Our method to print a circuit with a magnetic ink is rapid and convenient. We are exploring how to advance 3D printing in soft plastics using this magnetic ink. This work could lead to even more intricate and inexpensive wearable electronic devices.
Here’s the trail of discovery and application that we followed. Our observations provided us with information: we noted that we could very simply and durably entangle magnetic particles with carbon nanotubes. Had we stopped there, we would not have produced the magnetic ink.

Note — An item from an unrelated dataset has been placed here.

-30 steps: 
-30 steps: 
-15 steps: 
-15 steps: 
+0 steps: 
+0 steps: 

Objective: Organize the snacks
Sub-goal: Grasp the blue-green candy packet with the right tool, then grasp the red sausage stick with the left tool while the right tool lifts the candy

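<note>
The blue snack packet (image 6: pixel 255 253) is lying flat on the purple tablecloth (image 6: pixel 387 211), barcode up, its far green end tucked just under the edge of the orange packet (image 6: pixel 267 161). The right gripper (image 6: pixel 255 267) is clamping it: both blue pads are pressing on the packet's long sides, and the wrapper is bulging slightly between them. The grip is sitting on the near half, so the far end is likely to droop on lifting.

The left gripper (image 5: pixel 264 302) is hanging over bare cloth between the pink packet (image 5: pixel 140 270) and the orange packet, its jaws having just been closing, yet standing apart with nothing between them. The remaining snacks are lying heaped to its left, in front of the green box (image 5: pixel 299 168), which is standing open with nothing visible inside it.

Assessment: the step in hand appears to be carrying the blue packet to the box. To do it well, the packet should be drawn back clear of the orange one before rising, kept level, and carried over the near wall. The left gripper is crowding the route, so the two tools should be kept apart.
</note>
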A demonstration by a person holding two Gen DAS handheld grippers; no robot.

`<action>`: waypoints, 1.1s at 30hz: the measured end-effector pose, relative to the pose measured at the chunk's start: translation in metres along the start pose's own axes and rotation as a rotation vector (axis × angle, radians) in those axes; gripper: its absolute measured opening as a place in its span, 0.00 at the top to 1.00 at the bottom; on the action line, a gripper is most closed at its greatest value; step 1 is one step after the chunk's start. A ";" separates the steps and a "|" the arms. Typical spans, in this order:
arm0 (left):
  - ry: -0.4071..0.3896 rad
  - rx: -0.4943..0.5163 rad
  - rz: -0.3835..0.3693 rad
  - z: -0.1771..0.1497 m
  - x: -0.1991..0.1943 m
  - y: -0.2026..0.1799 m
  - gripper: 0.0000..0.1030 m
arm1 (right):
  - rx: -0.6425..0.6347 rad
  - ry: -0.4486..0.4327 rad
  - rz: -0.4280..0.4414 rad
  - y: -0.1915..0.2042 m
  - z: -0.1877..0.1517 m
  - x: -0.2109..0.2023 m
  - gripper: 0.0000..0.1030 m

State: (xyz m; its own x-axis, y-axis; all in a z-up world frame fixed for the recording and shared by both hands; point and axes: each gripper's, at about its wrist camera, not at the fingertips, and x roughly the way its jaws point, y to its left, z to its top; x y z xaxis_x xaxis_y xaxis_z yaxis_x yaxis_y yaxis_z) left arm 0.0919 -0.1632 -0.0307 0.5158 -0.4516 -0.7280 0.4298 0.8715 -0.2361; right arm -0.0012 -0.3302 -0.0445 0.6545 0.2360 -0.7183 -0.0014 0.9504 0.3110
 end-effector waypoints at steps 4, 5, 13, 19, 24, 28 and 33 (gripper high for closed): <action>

The knowledge that the ink was magnetic lead to an understanding of how to use a magnet to make sketches and circuits with it. An understanding of the nature of the electrical circuits lead to the fabrication of an entirely new type of sensor.
This point was driven home to me recently during my periodic once-a-year visit to my primary care physician in nearby Dundas. She likes that I have a blood test a week or so before we meet. I use a local testing lab for this purpose, which posts the blood work results online within a day or so.
If you’ve also had such a blood test, you will be aware that the list of components that are tested for can be quite long. This year I noted exclamation marks next to a couple of values. Since the visit with my doctor was scheduled a few days hence, I did what many of us do. I used the information provided by Google, WebMD and Wikipedia to make sense.
“You’re just fine,” my doctor said with a familiar South Asian inflexion when we met. When I related my online quest for information about my blood work, she smiled, “There’s a difference between information and knowledge.”
She’s right, just as all doctors should be. There’s a firm line between being a borderline hypochondriac and understanding disease.
I’d take her insight further. Just as there’s a difference between information and knowledge, there’s a similar difference between knowledge and understanding.
This is an important distinction in a disruptive era that requires urgent innovation.